What is Power of Attorney?

PoA is used where someone suddenly loses capacity, as a result of an accident, dementia, stroke or other illness.

If you lose capacity, it means that you are no longer able to look after your own financial and personal affairs.  Losing capacity can mean many things. These include being:

  • incapable of acting on decisions; or
  • incapable of making decisions; or
  • incapable of communicating decisions; or
  • incapable of understanding decisions; or
  • incapable of retaining the memory of decisions in relation to any particular matter due to mental disorder; or
  • incapable of communicating due to physical disability.


How do I appoint a Power of Attorney?

Most people will get a solicitor to help them draw up the paperwork needed, more information and local contacts can be found at
My Power Of Attorney - Scotland

How much does it cost?

Costs vary depending on the solicitor you use but costs are between £200-£500.  Legal aid can be complex but if you qualify you could pay nothing for your PoA.

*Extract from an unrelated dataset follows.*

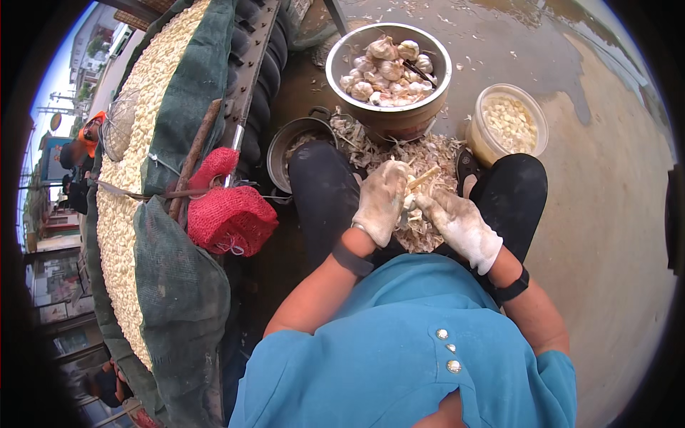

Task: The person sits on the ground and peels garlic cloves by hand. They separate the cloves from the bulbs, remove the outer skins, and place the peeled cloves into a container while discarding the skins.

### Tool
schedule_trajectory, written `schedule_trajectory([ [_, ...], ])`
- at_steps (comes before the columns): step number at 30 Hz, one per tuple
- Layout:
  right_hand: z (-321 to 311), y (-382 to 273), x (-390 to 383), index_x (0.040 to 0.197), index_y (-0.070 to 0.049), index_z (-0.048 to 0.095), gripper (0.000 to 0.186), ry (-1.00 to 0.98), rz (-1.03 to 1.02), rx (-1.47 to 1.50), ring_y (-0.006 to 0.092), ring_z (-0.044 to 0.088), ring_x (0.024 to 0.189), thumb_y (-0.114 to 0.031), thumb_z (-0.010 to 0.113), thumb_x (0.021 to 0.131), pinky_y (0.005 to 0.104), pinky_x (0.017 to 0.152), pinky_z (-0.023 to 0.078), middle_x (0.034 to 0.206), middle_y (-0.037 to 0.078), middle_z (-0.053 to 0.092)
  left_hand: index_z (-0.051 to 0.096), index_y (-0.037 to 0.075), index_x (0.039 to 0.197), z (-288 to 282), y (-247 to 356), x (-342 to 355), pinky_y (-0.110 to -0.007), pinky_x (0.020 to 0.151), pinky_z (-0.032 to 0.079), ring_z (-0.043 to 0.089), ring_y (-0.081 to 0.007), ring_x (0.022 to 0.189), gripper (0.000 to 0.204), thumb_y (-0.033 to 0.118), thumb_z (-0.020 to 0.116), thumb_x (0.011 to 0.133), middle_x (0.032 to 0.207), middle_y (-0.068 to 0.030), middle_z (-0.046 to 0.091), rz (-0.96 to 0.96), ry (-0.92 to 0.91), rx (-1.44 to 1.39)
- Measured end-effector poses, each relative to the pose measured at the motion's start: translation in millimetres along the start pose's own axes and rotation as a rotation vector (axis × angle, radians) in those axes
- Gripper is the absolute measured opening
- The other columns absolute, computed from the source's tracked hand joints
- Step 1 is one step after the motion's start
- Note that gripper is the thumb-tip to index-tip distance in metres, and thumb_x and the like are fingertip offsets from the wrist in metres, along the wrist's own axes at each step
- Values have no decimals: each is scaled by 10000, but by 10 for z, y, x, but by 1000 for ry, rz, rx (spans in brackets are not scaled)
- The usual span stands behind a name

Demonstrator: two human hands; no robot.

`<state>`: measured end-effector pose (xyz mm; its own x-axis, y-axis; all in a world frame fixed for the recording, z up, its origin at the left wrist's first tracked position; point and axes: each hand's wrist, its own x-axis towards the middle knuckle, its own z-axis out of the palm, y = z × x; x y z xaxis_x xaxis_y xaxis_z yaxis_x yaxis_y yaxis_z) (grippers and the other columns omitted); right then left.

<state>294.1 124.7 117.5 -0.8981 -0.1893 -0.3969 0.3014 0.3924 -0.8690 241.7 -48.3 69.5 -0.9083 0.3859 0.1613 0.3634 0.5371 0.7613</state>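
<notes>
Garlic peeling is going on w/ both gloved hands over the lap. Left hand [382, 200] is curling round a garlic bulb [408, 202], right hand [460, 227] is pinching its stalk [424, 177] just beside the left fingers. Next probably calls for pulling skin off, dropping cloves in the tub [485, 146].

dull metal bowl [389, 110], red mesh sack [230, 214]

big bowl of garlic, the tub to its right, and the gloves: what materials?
Bowl: looks like dull grey metal, thin rolled rim with a soft sheen. Tub: probably translucent plastic, cream-coloured wall that lets light through. Gloves on the left hand and right hand: seem thin white fabric or coated knit, matte, soiled and wrinkled; which one is unclear.
</notes>
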Motion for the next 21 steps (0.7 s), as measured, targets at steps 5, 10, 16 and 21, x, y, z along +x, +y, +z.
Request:
schedule_trajectory([
  [5, 112, 237, 22, 1074, -29, 642, 365, 168, -319, -97, 207, 533, 754, -347, 487, 987, 324, 759, 453, 828, 138, 589, 587, 7, 991, 104, 80, -7, -444, 818, 456, 584, -376, 880, 394, 316, 342, 1004, 946, -181, 606, -17, 47, -2],
  [10, 72, 67, -33, 1109, -64, 648, 303, 44, 83, -2, 203, 595, 859, -298, 522, 962, 320, 797, 471, 928, 137, 638, 588, 4, 1028, 220, -21, -129, -455, 860, 441, 574, -386, 917, 379, 279, 329, 1006, 986, -196, 608, 30, 52, 100],
  [16, 64, 112, -4, 1151, -74, 664, 319, 30, 16, 146, 148, 601, 838, -296, 558, 947, 295, 770, 480, 954, 100, 679, 597, -15, 1058, 301, -61, -148, -451, 900, 427, 547, -409, 996, 403, 261, 308, 1009, 1072, -242, 591, 71, 146, 81],
  [21, 91, 111, -10, 1096, -55, 687, 327, 40, -4, 159, 101, 595, 804, -325, 611, 927, 281, 743, 486, 876, 83, 689, 594, -15, 1033, 260, -87, -153, -391, 848, 451, 589, -331, 887, 448, 339, 319, 1016, 958, -183, 620, -98, 43, -133],
])
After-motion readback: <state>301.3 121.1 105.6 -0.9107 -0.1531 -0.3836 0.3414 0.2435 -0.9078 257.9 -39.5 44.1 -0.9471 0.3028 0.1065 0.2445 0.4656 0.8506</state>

Who can appoint a Power of Attorney?

PoA is not just for older people, anyone over 16 can grant PoA and it is recommended that people over 30 do so. If being used as a ‘rainy day’ document and you don’t need the powers immediately the PoA can just be stored in a safe place (for example at your solicitors office). If you wish for your attorney to act immediately the document must be registered with the Office of the Public Guardian

Why is it important to appoint a Power of Attorney?

If PoA have not appointed in advance, and you lose the capacity to make your own decisions, then the courts have to appoint someone to be your Guardian. While there are processes for family members to apply for Guardianship after someone has lost capacity, it is a long and expensive process, requiring a court hearing.  The cost of applying to have a guardian appointed is in the thousands and can take up to 12 months or even longer.



Guardianships are required for someone to make decisions on behalf of an adult with incapacity. It is more suitable where decisions need to be taken on an ongoing basis.